On Wed, Feb 01, 2012 at 09:49:58AM -0800, David Chapman wrote:
> On 2/1/2012 9:26 AM, James Boden wrote:
> >Earlier it was stated by Andy
> >>Actually the Working Copies are automatically upgraded when "touched" for
> >>the first time by the new version. The Repositories are NOT automatically
> >>upgraded, but it's a manual step through svnadmin upgrade (which mean *you*
> >>decide if and when to upgrade the repository).

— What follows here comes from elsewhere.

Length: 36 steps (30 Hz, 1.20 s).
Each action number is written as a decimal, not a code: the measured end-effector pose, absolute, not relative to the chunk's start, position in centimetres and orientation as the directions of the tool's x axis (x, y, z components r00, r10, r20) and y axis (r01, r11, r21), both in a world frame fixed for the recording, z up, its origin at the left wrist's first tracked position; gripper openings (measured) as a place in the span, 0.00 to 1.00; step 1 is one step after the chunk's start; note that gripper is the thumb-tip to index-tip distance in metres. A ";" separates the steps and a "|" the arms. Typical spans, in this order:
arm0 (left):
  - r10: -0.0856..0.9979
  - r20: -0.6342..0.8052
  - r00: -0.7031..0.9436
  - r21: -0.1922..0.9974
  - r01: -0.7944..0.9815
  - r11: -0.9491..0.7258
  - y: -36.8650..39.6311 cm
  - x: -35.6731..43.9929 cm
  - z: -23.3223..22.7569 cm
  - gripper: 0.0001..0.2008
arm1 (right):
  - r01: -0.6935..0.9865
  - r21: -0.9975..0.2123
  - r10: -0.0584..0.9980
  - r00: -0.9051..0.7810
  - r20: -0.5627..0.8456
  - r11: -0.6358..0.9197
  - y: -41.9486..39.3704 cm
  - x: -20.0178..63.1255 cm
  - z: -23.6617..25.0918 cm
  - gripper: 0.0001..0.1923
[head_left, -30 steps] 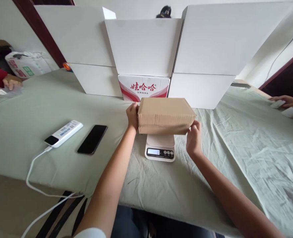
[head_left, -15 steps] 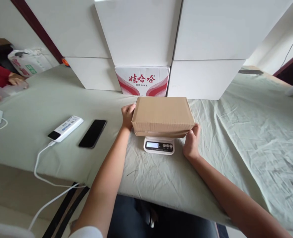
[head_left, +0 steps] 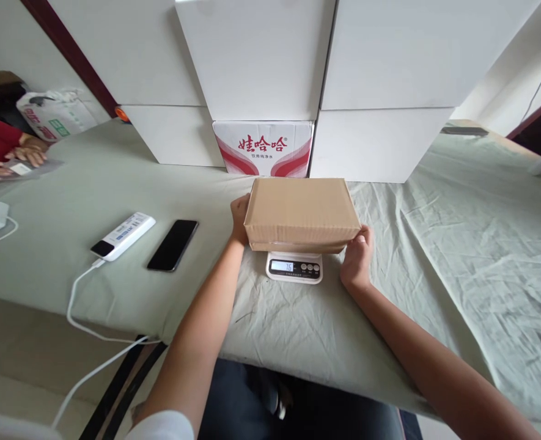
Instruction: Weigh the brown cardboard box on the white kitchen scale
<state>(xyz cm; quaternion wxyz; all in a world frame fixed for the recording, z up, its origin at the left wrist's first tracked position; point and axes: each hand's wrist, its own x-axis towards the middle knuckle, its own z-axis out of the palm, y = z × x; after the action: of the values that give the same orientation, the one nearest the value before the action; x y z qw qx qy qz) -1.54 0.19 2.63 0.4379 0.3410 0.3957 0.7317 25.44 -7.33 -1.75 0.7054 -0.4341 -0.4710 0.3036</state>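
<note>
Cardboard box (head_left: 301,211), closed so contents can't be seen, is sitting on white kitchen scale (head_left: 294,267) w/ display reading 76. L hand (head_left: 239,218) is gripping box's left end; R hand (head_left: 357,255) is gripping its right front corner. Scale is resting on green cloth-covered table (head_left: 412,256). Behind box, a red-and-white carton (head_left: 263,148) is standing btwn stacked white boxes (head_left: 380,91). Phone (head_left: 173,245) and power bank (head_left: 122,235) are lying well to the left.

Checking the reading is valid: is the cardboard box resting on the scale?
Touching: in the head view the cardboard box sits on the scale, whose display shows digits.
</note>
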 end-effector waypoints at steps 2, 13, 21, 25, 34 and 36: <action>0.907 0.229 -0.353 0.880 -0.322 -0.348 0.2 -1.4 2.3 0.24 | 0.012 -0.895 0.835 0.353 0.421 0.446 -7.4 25.5 -1.8 0.19; 0.890 0.320 -0.325 0.868 -0.276 -0.413 0.6 -1.5 1.6 0.26 | 0.024 -0.911 0.850 0.351 0.393 0.411 -7.3 25.5 -1.7 0.22; 0.873 0.373 -0.313 0.863 -0.229 -0.451 0.1 -1.1 2.0 0.24 | 0.036 -0.918 0.859 0.341 0.382 0.394 -7.7 25.2 -0.8 0.26; 0.882 0.323 -0.343 0.872 -0.255 -0.418 0.3 -1.2 1.7 0.25 | 0.014 -0.918 0.855 0.357 0.376 0.397 -7.5 25.3 -1.1 0.25; 0.848 0.165 -0.504 0.924 -0.221 -0.312 0.4 -1.4 2.7 0.29 | -0.076 -0.971 0.844 0.514 0.157 0.227 -6.7 26.2 -1.4 0.10; 0.849 0.154 -0.506 0.929 -0.220 -0.299 0.1 -1.2 3.2 0.29 | -0.111 -0.974 0.845 0.523 0.111 0.196 -6.4 26.3 -1.6 0.11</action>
<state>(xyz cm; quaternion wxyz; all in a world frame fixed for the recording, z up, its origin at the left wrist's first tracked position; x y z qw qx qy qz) -1.24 0.13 3.20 0.3649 0.3374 0.4662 0.7319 26.34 -6.41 -1.59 0.6921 -0.5315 -0.3453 0.3453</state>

> >that the repositories could use the svnadmin upgrade. Would I still have to do a dump/reload if I did the upgrade?
> >
>
> Not required, but strongly encouraged. If your repository is large
> (many gigabytes) and you have many users, the downtime for a
> dump/load cycle can be problematic. But if you can afford to have
> the repository down for a little longer than the time required to
> switch the server from the old Subversion release to the new
> Subversion release, a dump/load can give you many benefits - not the
> least of which is repository sharding, to avoid having tens of
> thousands of revision files in a single directory.
>
> Now you know why many admins work late nights or weekends. :-(
I would recommend 'svnadmin upgrade' instead of dump/load, unless you
are already having specific problems addressed by new features which
require a dump/load to be effective for existing revision data.
So if, for example, the size or the number of files in your existing
repositories does not bother you, there is no point in wasting time
for a dump/load cycle. 'svnadmin upgrade' takes virtually no time at all.
You may even choose not to upgrade your repositories at all.
They will continue operating like they did with a 1.4 server.
But you will again be running a supported server version which receives
bug fixes in point releases, and newly created repositories will use
the new features automatically.
If users of existing repositories do not need the new features
offered by an upgrade then this is probably your best option.